The good news: We don't have to go back to Salt Lake tomorrow.  This would have been bad because tomorrow is the first day I'm supposed to report back to school.  I don't start with my classes, but I have to be at the school.  This was a relief to me, I was having a hard time thinking of an alternate plan.

The bad news:  We have to increase her Prednisone steroids to 27.5 mg twice a day....almost as much as she was on right after the transplant!  Right now she's only taking 2.5 mg twice a day, so this is quite an increase!  This really stinks for Abby because she'll be back to having puffy cheeks, which is really hard for a 12-year-old girl, and it's taken so long to get them back to normal.   But the worst part about it is that she probably won't be able to go back to school next week.  This devastated her the very most.  She's been counting the days until she was able to go spend the day with her friends.  Ever since she heard the news there's been lots and lots of tears, and that's really hard to see because Abby has been so stoic through everything so far.  It just broke my heart to see her so sad and discouraged.  We're just hoping that this does the trick and the rejection is gone next week and the prednisone taper will happen fast so she can get back to school.
 
The other bad news: We have to go back up again next Monday.  This is going to be real tricky because that's my first day with my new classes.  I'm not sure how that's going to work, but it's already causing me a bunch of anxiety!  I have to take Abby, but I also have to be to school, hmmmm..... can't do both.  It's a no-win situation for me.  I was planning on this happening a lot, but just not the first day.  Just another thing to stress about I guess.

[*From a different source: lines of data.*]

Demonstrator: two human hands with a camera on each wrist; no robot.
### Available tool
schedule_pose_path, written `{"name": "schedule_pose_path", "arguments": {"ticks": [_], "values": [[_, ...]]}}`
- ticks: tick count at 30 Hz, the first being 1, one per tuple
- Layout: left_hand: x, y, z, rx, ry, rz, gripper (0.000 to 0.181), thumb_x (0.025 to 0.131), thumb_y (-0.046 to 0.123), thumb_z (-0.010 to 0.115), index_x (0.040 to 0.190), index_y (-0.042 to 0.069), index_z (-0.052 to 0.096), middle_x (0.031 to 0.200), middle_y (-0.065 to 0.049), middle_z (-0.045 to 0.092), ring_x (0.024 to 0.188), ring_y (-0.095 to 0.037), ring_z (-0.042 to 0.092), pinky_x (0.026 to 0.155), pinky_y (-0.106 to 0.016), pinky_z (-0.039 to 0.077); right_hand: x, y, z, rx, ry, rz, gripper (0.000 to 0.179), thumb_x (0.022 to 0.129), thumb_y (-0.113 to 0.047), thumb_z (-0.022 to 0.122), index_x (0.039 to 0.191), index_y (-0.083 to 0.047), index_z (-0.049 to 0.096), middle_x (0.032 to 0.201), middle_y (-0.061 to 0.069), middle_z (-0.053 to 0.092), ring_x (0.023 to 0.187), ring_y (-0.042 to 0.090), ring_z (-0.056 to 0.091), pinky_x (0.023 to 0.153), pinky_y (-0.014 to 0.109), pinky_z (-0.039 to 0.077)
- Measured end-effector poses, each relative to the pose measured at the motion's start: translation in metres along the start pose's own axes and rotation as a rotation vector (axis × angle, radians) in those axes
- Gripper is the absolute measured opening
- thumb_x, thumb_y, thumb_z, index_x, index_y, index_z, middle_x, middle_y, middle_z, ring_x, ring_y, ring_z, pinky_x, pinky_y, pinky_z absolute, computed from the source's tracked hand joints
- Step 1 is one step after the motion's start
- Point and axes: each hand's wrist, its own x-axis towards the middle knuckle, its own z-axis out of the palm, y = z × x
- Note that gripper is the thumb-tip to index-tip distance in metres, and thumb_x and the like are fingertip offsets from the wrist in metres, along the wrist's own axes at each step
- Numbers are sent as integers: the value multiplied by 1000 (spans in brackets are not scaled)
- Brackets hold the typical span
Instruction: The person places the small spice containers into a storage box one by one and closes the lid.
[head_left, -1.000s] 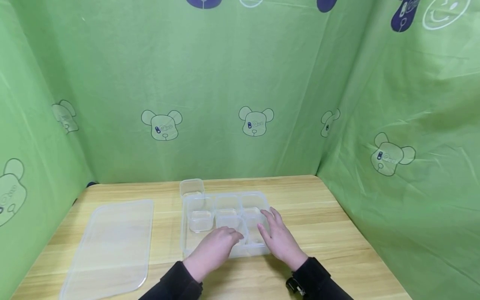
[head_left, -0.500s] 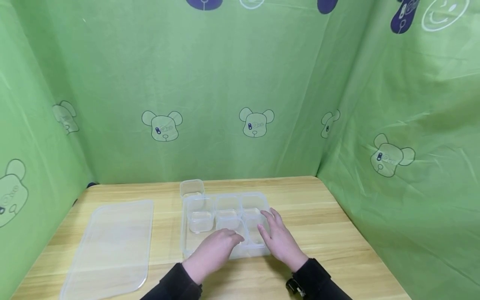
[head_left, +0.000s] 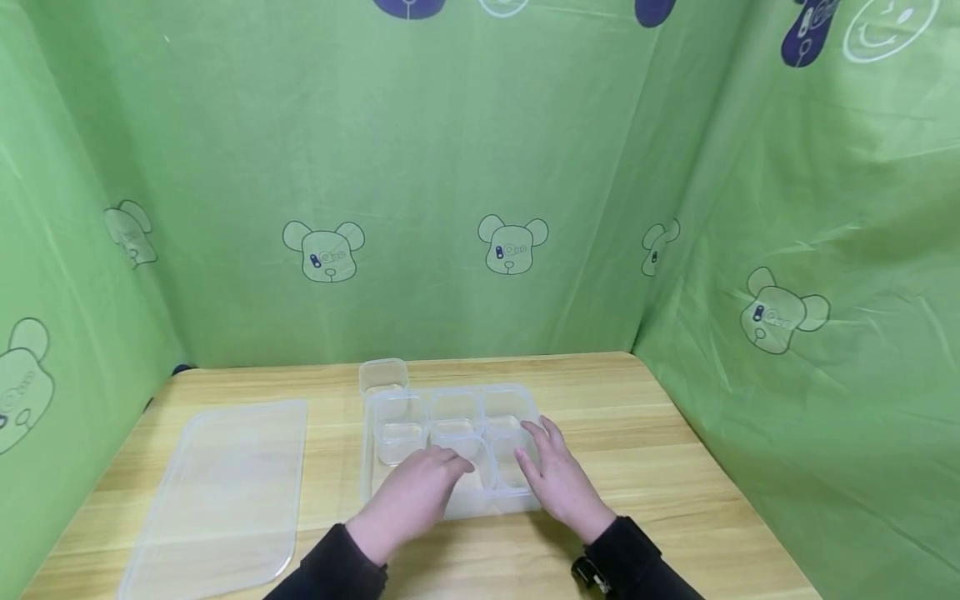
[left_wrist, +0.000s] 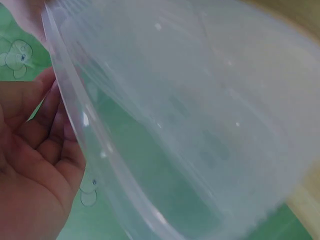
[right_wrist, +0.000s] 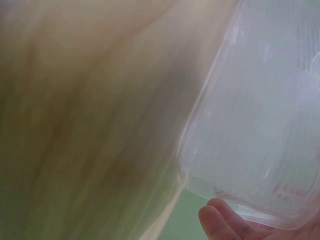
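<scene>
A large clear plastic box (head_left: 491, 504) sits on the table with several small clear boxes (head_left: 401, 446) inside it. My left hand (head_left: 416, 496) is over its front left part, fingers loosely bent, and no box shows in its grasp. In the left wrist view, those fingers (left_wrist: 45, 127) are beside the clear wall, their tips partly hidden. My right hand (head_left: 562, 483) is at the box's right side with fingers spread and fairly straight. The right wrist view shows its fingertips (right_wrist: 217, 220) beside the clear plastic. Whether they touch it is hard to tell.
One more small clear box (head_left: 384, 375) stands just behind the large box's back left corner. A large translucent lid (head_left: 225, 492) lies flat on the wooden table (head_left: 622, 417) at the left. Green printed cloth (head_left: 420, 167) surrounds the table at the back and sides.
My left hand has shifted left and slightly away from me over the large box, off the small box at front middle. The right hand and the boxes have kept their places.
</scene>
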Motion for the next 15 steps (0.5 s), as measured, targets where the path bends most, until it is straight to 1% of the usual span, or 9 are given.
{"name": "schedule_pose_path", "arguments": {"ticks": [4, 8, 15], "values": [[-6, -14, -7, -34, 48, -23, 21, 93, 3, 64, 111, 10, 71, 107, -2, 71, 98, -18, 66, 90, -37, 54, 0, 0, 0, 6, -12, 5, 55, 106, -39, 45, 152, -9, 38, 157, 28, 24, 122, 47, 54, 99, 60, 46], [-11, -31, -18, -62, 101, -56, 18, 94, 6, 64, 111, 7, 70, 106, -4, 71, 100, -20, 66, 93, -40, 53, -1, 0, 1, 8, -17, 5, 57, 107, -42, 43, 152, -9, 38, 158, 28, 23, 123, 47, 54, 99, 59, 46], [-12, -66, -40, -57, 202, -111, 18, 93, 1, 64, 110, 4, 70, 108, -7, 71, 104, -25, 65, 96, -42, 51, 0, 0, 0, 6, -10, 7, 55, 106, -39, 45, 152, -9, 38, 157, 29, 24, 121, 46, 55, 97, 59, 47]]}}
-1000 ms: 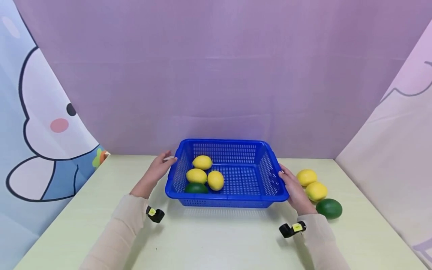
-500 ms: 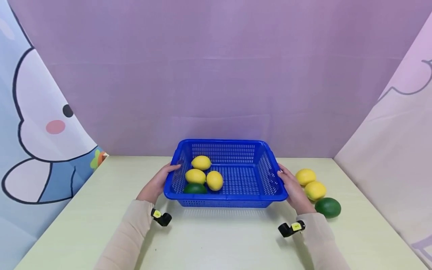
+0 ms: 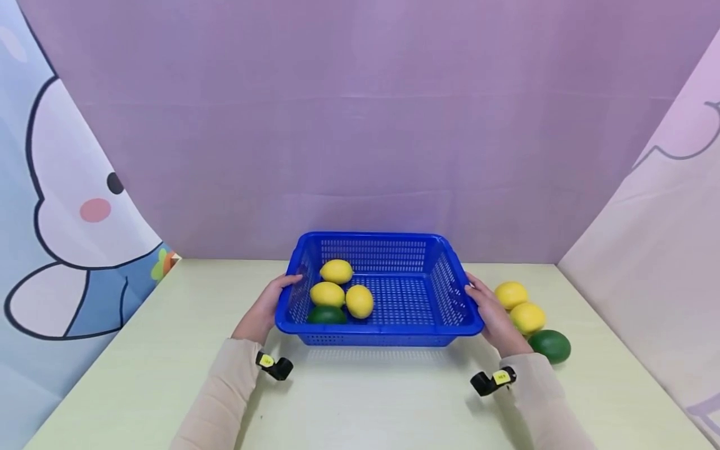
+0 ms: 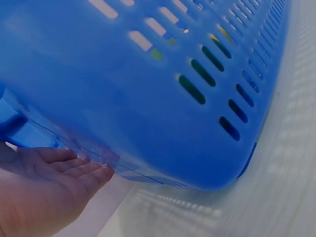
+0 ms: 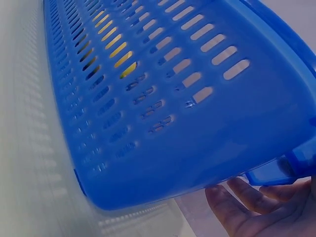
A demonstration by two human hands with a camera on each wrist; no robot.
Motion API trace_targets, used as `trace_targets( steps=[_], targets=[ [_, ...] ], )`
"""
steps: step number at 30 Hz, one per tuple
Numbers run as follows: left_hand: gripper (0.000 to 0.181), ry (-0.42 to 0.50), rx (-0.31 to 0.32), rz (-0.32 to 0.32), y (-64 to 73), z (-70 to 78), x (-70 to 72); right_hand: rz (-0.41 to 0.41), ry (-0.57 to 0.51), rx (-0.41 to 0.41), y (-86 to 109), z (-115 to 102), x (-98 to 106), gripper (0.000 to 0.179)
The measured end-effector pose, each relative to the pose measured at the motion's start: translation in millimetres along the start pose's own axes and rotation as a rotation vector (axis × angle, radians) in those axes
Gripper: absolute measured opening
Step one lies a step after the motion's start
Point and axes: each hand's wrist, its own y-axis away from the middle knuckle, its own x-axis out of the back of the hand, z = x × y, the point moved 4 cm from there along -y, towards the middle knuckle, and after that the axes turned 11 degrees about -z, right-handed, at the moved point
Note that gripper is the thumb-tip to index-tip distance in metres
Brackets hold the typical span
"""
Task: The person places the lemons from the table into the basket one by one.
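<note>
A blue slotted plastic basket [image 3: 377, 329] sits on the table at the centre of the head view. In its left part lie a lemon [image 3: 336, 271] at the back, two more lemons in front, and a dark green oval fruit [image 3: 327, 315]. My left hand [image 3: 267, 306] grips the basket's left side, thumb over the rim. On the other side my right hand [image 3: 495, 315] holds the right rim the same way. Both wrist views show fingertips against the outer end walls, below the rim: the left hand [image 4: 54, 185] and the right hand [image 5: 271, 207].
Right of the basket, beyond my right hand, lie two lemons [image 3: 527, 319] and another dark green fruit [image 3: 550, 346] on the pale table [image 3: 360, 400]. A purple cloth [image 3: 360, 125] hangs behind the table. Printed cloths hang at both sides.
My left hand has moved from beside the basket's left edge onto its rim, and now grips it. The right hand keeps its hold; the basket and fruit stay in place.
</note>
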Motion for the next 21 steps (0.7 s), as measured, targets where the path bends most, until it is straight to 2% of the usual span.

So, things aren't great.  They definitely could be worse, much worse, so we are so grateful for where Abby is right now and all of the progress that she's made, but we always wish that things were perfect too.  I keep telling myself to expect bumps in the road, but I also keep believing that we won't have any....this is Abby we're talking about and if you've heard our story up to this point, you know that everything happens just how it's supposed to for us!  I know we'll work through this, things will work out, it's okay to be a little sad and anxious sometimes, as long as we can bounce back and keep our chins up, this is just a bump in the road and we will get through it.

3 comments:

  1. I'm always so impressed with Abby every time i read an update! Hope things get better with the biopsy next week!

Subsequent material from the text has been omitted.